8. Method according to one or more? of the preceding claims wherein said extraction and derivatization comprises i) agitation of the sample obtained by adding an extraction mixture; ii) centrifugation of said sample obtained from i); iii) derivatization of the supernatant obtained from ii) by treatment with methoxylamine hydrochloride in pyridine; iv) silanization of the supernatant obtained from iii) with a silanizing agent selected from the group consisting of: N, O-bis (trimethylsilyl) trifluoroacetamide (BSTFA), N-methyl-N- (trimethylsilyl) trifluoroacetamide (MSTFA), hexamethyl disilazane (HMDS ), 1- (trimethylsilyl) imidazole (TMSI), N-tert-butyldimethylsilyl-N-methyltrifluoroacetamide (MTBSTFA), 1- (tertbuthyldimethylsilyl) imidazole (TBDMSIM); where said extraction mixture? consisting of an aqueous mixture of an alcohol and an aprotic polar solvent.

9. Method according to one or more? of the preceding claims wherein said metabolite extraction? carried out by adding an aliquot of reference compound, preferably ribitol.

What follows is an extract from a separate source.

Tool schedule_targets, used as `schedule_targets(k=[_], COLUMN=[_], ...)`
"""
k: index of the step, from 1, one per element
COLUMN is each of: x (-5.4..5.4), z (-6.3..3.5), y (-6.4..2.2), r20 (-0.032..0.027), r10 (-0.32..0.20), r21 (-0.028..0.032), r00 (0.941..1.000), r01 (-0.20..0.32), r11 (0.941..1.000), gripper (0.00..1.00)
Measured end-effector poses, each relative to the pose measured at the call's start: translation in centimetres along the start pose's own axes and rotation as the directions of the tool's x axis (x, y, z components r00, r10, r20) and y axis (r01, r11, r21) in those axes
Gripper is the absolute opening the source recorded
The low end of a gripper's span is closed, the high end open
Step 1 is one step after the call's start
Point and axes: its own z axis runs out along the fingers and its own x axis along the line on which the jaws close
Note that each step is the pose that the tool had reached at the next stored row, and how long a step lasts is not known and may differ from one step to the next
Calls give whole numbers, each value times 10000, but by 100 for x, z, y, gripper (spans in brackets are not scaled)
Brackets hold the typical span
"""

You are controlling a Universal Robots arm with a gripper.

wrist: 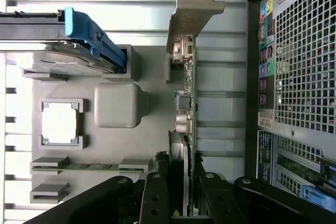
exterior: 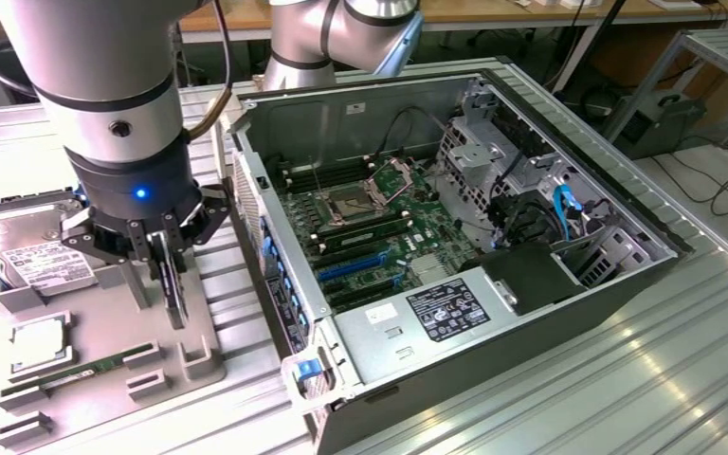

10. Method according to one or more? of the preceding claims further comprising the following steps: -Integration of the chromatograms obtained according to one or more? of the preceding claims, where said integration provides for the identification of all peaks which have an area greater than 10 times the background noise of the chromatographic trace; using the peak of the reference compound as a reference both for quantitative analysis and for centering retention times, where each peak? identified on the basis of: - a quantization signal m / z; and of - at least 2 m / z qualification signals; - quantification with the method of normalized percentage areas; - transfer of the data obtained from said quantification to a matrix in which each sample represents a line and the columns are represented by the various metabolites uniquely identified by means of their chromatographic retention time.